Traumatisme crânien infligé par secouement
|
Prise en charge
Evaluer le degré d’urgence et la nécessité de mettre à l’abri l’enfant par une hospitalisation
Faire appel à l'équipe hospitalière de protection de l'enfant pour évaluer
- Examens complémentaires
- Suivi médical, psychologique, social et juridique (signalement au service cantonal de protection de l’enfance ?)
- Communication aux parents en co-consultation (équipe des soins et équipe de protection de l’enfant)

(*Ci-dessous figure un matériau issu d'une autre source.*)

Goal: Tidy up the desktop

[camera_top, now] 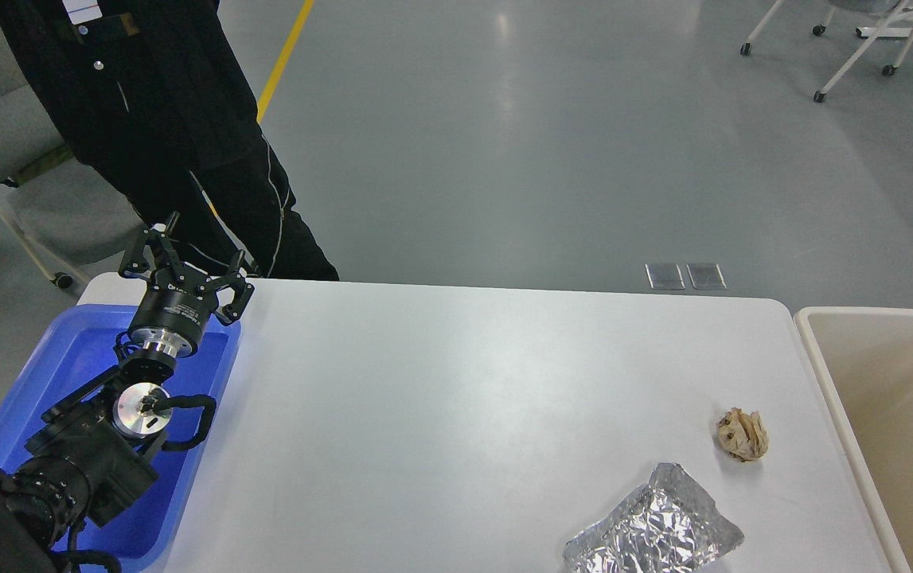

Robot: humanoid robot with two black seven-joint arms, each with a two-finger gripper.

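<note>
The white desktop (456,382) fills the middle of the head view. A crumpled brown paper ball (742,434) lies near its right edge. A crinkled silver foil wrapper (652,533) lies at the front right, partly past the bottom of the view. My left gripper (185,259) is open and empty, held above the far end of the blue tray (58,374) at the desktop's left. My right gripper is out of view.
A beige bin (886,414) stands just right of the desktop. A person in black (161,127) stands behind the far left corner. A grey chair (26,183) is behind the tray. Wheeled frames stand on the floor at the back right.
</note>
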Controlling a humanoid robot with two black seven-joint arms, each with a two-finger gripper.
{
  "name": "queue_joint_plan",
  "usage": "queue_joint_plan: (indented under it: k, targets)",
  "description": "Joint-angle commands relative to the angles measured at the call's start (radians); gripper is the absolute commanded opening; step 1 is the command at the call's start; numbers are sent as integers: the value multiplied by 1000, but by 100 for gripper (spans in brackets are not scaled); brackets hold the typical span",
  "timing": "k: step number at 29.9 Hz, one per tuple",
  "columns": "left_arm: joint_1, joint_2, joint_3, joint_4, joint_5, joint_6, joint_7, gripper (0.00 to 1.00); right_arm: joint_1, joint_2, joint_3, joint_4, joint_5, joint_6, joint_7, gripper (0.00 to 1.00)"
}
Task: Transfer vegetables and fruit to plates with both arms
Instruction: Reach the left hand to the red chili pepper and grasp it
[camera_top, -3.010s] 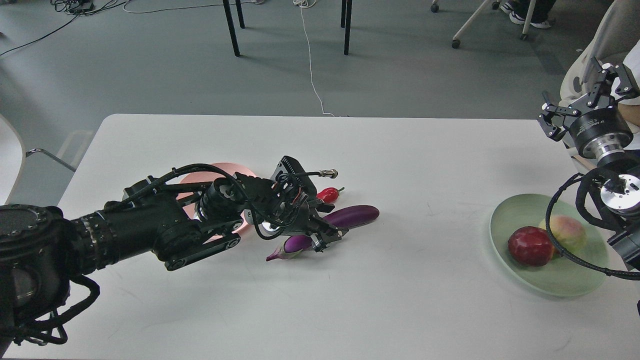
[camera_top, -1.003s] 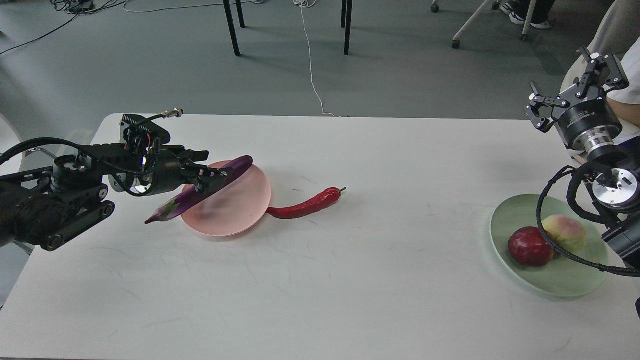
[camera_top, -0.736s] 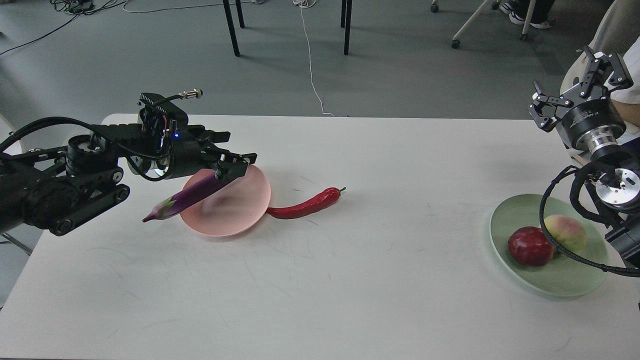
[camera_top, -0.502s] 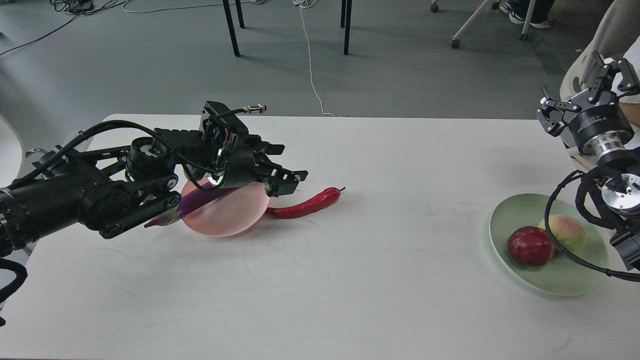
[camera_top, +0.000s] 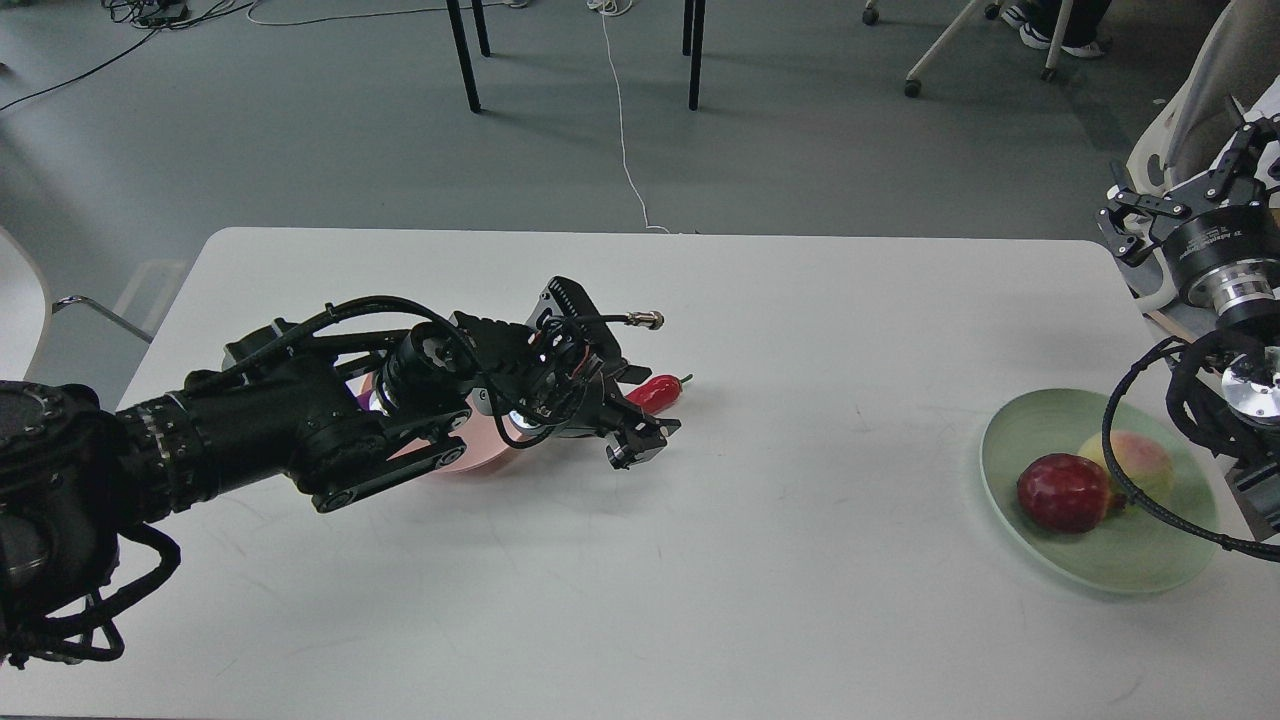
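My left gripper (camera_top: 632, 412) is open and low over the table, its fingers straddling the red chili pepper (camera_top: 655, 390), of which only the stem end shows. The pink plate (camera_top: 452, 456) is mostly hidden under my left arm. A sliver of the purple eggplant (camera_top: 360, 402) shows behind the arm, at the plate. The green plate (camera_top: 1003, 452) at the right holds the dark red pomegranate (camera_top: 1062, 492) and the peach (camera_top: 1142, 458). My right gripper (camera_top: 1188, 178) is open and empty, raised above the table's far right edge.
The white table (camera_top: 800, 560) runs to the view's bottom edge. A black cable loop (camera_top: 1150, 500) of my right arm hangs over the green plate. Table legs (camera_top: 460, 50) and a white cord (camera_top: 622, 120) are on the floor beyond. A chair (camera_top: 20, 300) stands at the left.
My left gripper carried the eggplant to the pink plate, let it go there, then swung right and down over the chili pepper. My right gripper drifted slightly to the right.
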Motion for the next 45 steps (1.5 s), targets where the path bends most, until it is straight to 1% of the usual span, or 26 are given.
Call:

Rédaction d’un constat de coups et blessures si demande de l’accompagnant ou du patient, ou en cas de plainte prévue
Examens complémentaires
Ils sont orientés par la présentation clinique, à la recherche de lésions occultes associées ou pour dépister une anomalie sous-jacente, (dont la présence n’exclut pas une maltraitance).
- Formule sanguine et bilan de crase
- Bilan radiologique (squelette complet si < 2 ans à répéter à J15, et/ou scintigraphie osseuse)

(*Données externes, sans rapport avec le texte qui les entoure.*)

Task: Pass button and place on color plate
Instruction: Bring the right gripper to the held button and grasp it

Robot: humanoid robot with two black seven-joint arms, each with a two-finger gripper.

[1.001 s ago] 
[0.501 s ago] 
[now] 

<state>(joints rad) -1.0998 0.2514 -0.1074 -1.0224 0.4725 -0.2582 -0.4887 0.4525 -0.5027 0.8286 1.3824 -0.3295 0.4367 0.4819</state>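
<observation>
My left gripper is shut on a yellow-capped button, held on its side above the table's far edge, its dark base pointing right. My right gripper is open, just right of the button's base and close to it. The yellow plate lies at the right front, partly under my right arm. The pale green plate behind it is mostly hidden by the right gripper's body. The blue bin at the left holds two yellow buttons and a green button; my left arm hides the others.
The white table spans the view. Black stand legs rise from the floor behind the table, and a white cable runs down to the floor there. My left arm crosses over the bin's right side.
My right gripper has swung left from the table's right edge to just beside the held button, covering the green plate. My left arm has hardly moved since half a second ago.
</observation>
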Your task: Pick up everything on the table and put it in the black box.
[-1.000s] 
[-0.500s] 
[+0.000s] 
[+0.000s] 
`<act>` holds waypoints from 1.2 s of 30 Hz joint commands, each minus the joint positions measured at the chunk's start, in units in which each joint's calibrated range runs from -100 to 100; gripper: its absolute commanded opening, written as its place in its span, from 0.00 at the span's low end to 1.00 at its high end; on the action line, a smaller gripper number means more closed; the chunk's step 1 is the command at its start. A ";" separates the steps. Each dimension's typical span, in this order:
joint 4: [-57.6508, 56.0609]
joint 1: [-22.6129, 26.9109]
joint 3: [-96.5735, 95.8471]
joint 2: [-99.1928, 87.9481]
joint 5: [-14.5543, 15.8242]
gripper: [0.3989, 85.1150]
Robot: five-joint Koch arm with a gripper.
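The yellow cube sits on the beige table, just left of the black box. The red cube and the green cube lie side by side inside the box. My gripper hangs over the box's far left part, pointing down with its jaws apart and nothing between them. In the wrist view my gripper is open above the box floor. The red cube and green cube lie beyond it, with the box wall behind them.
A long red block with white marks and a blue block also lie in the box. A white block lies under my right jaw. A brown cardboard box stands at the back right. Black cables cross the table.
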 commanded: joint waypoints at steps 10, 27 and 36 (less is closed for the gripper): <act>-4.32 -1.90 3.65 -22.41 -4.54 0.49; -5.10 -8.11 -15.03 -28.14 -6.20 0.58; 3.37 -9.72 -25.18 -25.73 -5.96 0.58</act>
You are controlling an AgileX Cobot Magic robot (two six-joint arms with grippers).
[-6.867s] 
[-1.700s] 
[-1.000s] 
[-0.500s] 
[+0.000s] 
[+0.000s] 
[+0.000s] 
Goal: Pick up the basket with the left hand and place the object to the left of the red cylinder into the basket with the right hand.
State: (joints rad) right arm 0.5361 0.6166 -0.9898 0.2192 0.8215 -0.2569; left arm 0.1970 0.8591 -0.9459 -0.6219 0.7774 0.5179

- Fond d’œil (si < 2 ans) : à noter que les lésions rétiniennes disparaissent en 2 à 14 jours
- IRM cérébro-spinale (si < 2 ans)
- US et/ou CT abdominal
- Transaminases
- Bilan phosphocalcique, cuivre, acide glutarique
- Recherche de toxiques
- Prélèvement ADN en cas de morsure fraiche
- Bilan spécifique en cas de suspicion d’acte d’ordre sexuel (cf. chapitre dédié)
Constat de coups et blessures (CCB)
|
Harcèlement scolaire
|
Evolution et pronostic
- La maltraitance entraine des complications à court comme à long terme sur la santé et le développement de l’enfant pouvant conduire au décès de l’enfant si le cycle de violence intrafamiliale n’est pas identifié.
- L’exposition des enfants à la violence conjugale constitue une maltraitance dont les conséquences à long terme sont aussi graves que celles liées aux autres types de maltraitance.
- Le risque de récidive est élevé si la maltraitance n’a pas été identifiée par un professionnel. Le dépistage précoce de la maltraitance et la mise en œuvre des démarches permettant d’assurer la protection de l’enfant représentent un enjeu majeur.